» **Task item**
From the entries below, copy exactly the lines from the one that contains "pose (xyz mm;" through the one that contains "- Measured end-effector", both included, and only those.

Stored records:
◇ ◇ ◇
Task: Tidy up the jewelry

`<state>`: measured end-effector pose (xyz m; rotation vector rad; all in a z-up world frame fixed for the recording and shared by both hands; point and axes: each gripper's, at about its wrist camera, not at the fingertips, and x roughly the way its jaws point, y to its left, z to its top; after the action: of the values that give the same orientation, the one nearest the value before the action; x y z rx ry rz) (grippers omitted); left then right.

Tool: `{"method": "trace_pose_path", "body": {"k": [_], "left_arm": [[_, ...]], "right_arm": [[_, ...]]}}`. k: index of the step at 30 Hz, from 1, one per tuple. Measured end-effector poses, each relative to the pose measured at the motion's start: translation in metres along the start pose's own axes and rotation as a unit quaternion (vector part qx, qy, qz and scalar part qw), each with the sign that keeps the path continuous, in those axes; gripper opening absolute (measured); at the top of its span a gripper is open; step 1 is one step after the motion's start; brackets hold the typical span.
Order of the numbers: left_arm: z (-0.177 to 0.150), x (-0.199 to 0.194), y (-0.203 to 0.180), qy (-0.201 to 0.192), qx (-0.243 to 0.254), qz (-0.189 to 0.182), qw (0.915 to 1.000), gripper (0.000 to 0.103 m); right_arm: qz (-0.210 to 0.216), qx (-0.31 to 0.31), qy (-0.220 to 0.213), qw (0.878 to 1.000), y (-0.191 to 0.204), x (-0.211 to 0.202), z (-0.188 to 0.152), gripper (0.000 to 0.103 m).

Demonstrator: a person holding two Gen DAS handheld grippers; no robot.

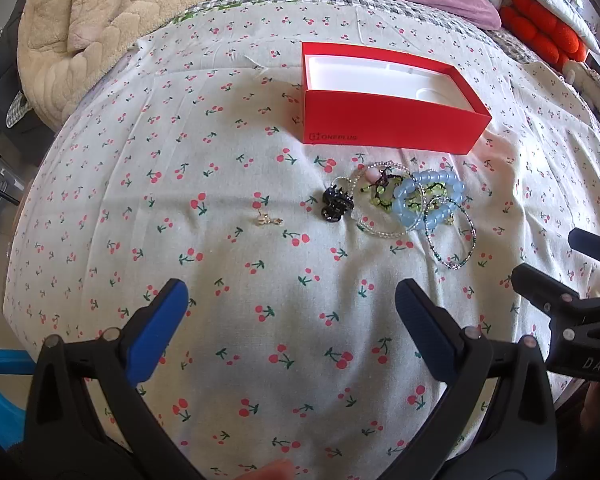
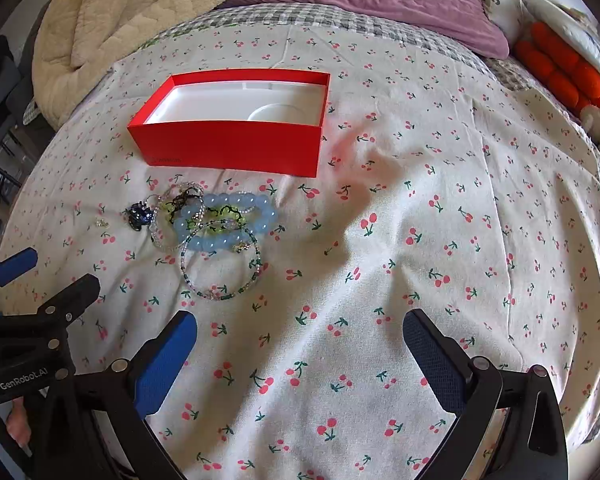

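Bed [image 1: 100, 184] in cherry-print sheet; red box [image 1: 388, 120], upper centre of frame, sits empty, so nothing sorted yet. Jewelry pile [image 1: 412, 208] lies just below it, small gold charm [image 1: 267, 219] apart at left. Left tool [image 1: 292, 304] and right tool [image 2: 300, 328] both spread wide, holding nothing.

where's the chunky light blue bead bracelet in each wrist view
Left wrist: blue bead bracelet right of centre, in the jewelry pile just below the red box.
Right wrist: blue bead bracelet left of centre, below the red box.
Shared landmark: the open red box, directly behind the pile in both.
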<state>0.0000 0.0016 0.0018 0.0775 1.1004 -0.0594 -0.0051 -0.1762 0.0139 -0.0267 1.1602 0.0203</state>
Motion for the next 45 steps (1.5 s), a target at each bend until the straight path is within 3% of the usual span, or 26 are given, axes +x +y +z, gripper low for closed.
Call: {"method": "trace_pose_path", "body": {"k": [45], "left_arm": [[0.0013,-0.0024,0.0071,-0.003,-0.009,-0.003,0.9999,0.103]], "right_arm": [[-0.001,0.007,0.0,1.0,-0.0035,-0.0005,0.004,0.103]]}}
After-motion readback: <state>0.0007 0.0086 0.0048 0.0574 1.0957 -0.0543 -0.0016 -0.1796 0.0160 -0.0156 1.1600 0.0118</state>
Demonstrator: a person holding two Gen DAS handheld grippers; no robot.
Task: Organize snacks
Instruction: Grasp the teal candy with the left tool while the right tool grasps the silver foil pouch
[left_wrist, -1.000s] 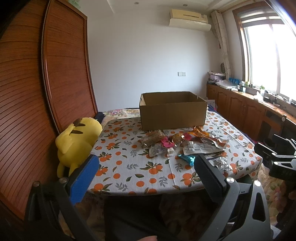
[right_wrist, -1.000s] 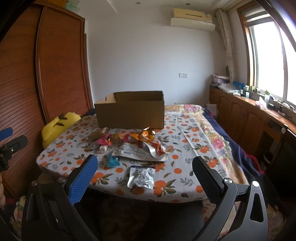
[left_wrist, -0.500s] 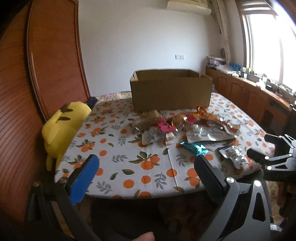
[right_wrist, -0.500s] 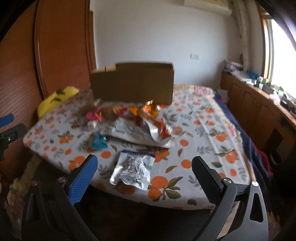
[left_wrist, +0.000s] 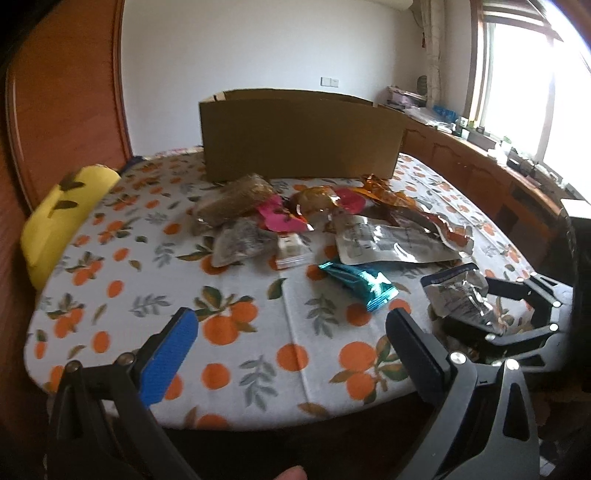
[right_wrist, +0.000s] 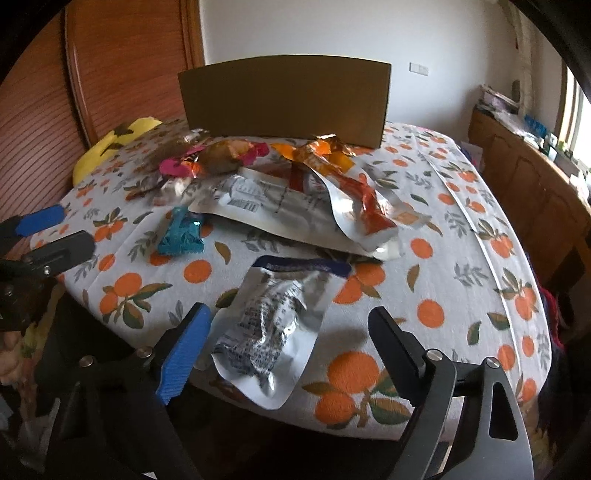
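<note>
Both hand-held grippers dropped closer | crinkly silver foil snack packet (right_wrist: 275, 325) lies lengthwise between right hand-held gripper (right_wrist: 284, 343) jaws, closing, not gripping | left hand-held gripper (left_wrist: 291, 336) open, empty, farther

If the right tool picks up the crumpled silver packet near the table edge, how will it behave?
The silver packet looks creased and thin, so it will probably flop and crumple. Its glossy foil may slip. It seems nearly flat, likely light. It lies between the closing right tool, untouched yet.
</note>
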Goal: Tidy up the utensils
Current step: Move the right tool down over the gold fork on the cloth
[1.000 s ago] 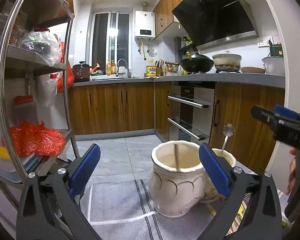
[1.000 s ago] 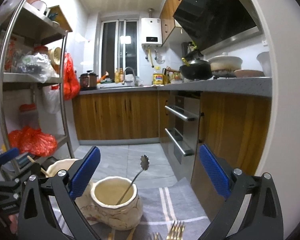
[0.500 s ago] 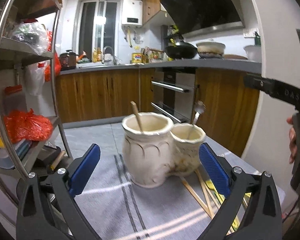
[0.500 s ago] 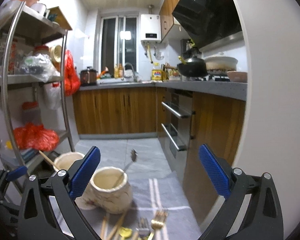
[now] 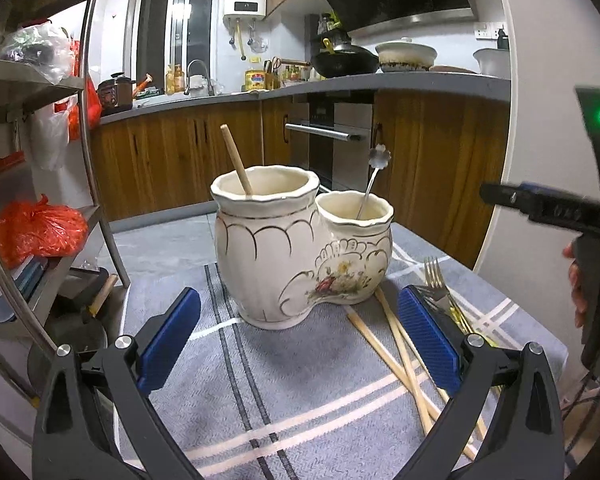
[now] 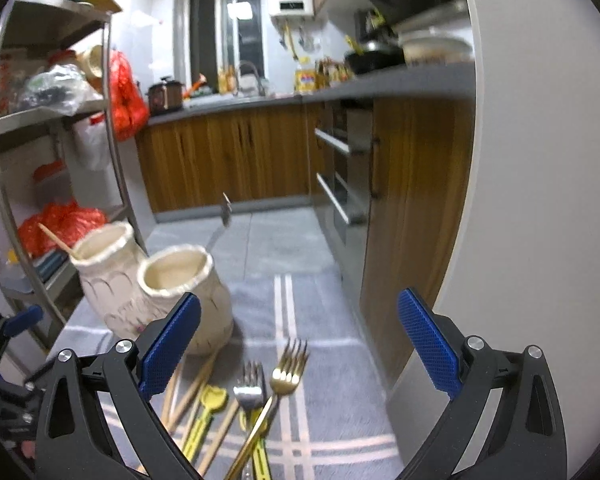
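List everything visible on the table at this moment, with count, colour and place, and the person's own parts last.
Double ceramic utensil holder: one, cream with gold trim, centre of the cloth.
Chopstick: one, wooden, standing in the larger compartment.
Spoon: one, silver, flower-ended handle, in the smaller compartment.
Loose chopsticks: several, wooden, lying right of the holder.
Forks: one gold, one silver, lying on the cloth.
Yellow utensils: count unclear, among the forks.
Table cloth: one, grey with white stripes.
Left gripper: blue fingers, open, empty.
Right gripper: blue fingers, open above the forks.
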### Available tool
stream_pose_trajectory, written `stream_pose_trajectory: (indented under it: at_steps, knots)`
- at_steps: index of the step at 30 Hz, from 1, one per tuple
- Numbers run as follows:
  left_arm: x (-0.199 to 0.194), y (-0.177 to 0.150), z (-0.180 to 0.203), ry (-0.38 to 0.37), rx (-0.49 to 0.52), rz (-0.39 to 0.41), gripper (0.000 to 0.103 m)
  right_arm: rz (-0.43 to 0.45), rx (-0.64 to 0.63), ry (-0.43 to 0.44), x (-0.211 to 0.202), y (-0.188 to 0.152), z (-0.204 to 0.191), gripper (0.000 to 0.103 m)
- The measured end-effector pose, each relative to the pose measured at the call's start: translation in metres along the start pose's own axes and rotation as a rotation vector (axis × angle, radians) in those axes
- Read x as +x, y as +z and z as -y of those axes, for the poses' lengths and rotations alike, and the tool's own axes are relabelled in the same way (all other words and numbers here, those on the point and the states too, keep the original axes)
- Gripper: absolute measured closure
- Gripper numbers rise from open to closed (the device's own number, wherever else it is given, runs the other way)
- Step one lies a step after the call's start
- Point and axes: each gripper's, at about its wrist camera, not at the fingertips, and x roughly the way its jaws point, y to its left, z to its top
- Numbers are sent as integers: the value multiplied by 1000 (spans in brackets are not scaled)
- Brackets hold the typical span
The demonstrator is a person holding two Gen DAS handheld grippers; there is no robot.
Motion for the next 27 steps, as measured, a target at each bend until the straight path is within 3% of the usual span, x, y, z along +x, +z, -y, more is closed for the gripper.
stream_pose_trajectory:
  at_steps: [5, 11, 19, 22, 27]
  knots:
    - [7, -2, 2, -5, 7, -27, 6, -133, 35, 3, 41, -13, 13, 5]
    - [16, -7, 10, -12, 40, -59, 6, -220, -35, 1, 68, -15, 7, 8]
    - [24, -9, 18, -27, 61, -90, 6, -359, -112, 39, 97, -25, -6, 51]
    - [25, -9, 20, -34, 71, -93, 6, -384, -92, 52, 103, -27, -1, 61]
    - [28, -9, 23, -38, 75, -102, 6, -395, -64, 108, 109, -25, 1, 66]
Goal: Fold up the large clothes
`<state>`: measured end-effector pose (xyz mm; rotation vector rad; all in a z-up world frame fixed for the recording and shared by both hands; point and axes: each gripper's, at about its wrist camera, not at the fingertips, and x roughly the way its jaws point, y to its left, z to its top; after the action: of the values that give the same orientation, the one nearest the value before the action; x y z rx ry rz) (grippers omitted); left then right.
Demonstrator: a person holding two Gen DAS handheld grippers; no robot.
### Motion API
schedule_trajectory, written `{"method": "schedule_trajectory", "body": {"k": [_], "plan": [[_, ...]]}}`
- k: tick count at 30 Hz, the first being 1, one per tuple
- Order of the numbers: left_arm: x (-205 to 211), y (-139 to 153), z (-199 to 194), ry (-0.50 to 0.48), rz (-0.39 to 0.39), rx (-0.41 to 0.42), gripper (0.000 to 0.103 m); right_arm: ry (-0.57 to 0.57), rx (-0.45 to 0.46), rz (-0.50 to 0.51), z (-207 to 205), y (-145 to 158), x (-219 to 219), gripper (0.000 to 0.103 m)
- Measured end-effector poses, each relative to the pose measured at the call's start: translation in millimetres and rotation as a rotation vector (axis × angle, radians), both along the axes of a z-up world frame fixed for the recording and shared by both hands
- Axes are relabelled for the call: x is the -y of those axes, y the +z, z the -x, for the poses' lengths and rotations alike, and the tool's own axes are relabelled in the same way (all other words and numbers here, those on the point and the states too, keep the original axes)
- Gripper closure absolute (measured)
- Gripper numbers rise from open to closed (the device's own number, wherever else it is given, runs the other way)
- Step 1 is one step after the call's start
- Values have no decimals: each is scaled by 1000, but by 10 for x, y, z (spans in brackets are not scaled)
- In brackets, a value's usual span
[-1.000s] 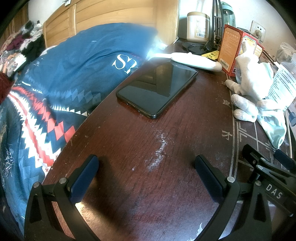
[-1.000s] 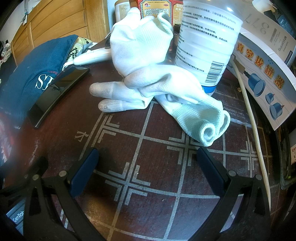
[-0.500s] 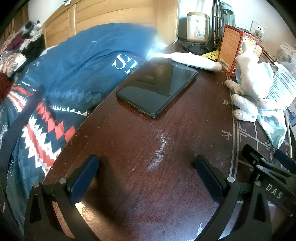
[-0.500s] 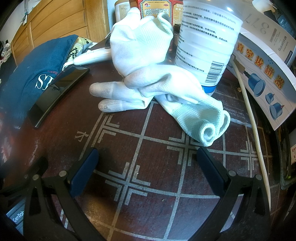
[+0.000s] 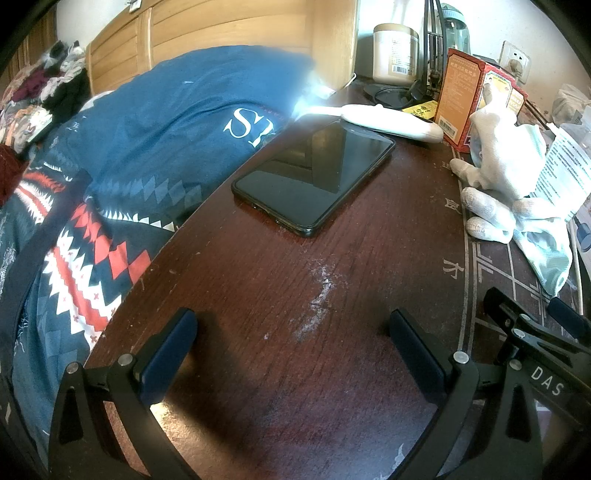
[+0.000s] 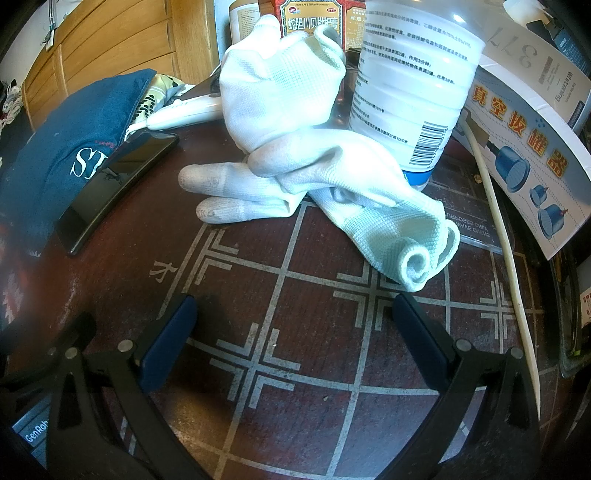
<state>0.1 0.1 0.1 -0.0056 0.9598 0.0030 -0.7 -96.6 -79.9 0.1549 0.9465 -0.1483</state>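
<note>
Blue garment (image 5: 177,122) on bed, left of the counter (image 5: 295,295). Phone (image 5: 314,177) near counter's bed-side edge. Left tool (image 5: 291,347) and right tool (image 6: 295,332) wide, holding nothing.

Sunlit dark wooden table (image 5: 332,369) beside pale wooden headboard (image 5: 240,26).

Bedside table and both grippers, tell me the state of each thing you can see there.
Left gripper: jaws open, empty, low over the table.
Right gripper: jaws open, empty.
Phone: screen dark, lying flat.
White gloves: crumpled in a heap, one cuff rolled.
Plastic jar: upright.
Red box: standing upright.
Blue garment: unfolded, bunched on the bed.
</note>
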Motion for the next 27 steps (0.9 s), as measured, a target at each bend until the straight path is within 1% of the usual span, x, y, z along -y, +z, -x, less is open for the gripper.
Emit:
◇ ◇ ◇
» **Output for this exercise**
`<state>`: measured end-effector pose (xyz mm; rotation vector rad; all in a z-up world frame fixed for the recording and shared by both hands; point and axes: each gripper's, at about its wrist camera, not at the fingertips, and x roughly the way its jaws point, y to its left, z to its top; after the action: of the values that give the same orientation, the one nearest the value before the action; x y z rx ry rz) (grippers omitted); left then right.
Demonstrator: a person holding two Gen DAS handheld grippers; no robot.
### Motion API
schedule_trajectory, written `{"method": "schedule_trajectory", "body": {"k": [_], "plan": [[_, ...]]}}`
- k: tick count at 30 Hz, the first being 1, one per tuple
- Order of the numbers: left_arm: x (-205 to 211), y (-139 to 153), z (-199 to 194), ry (-0.50 to 0.48), rz (-0.39 to 0.39), rx (-0.41 to 0.42), gripper (0.000 to 0.103 m); right_arm: ry (-0.57 to 0.57), rx (-0.45 to 0.46), rz (-0.50 to 0.51), z (-207 to 205), y (-145 to 158), x (-219 to 219), gripper (0.000 to 0.103 m)
- Measured end-effector poses, each relative to the pose measured at the call's start: translation in millimetres and rotation as a rotation vector (axis × angle, radians), both along the axes of a z-up world frame fixed for the recording and shared by both hands

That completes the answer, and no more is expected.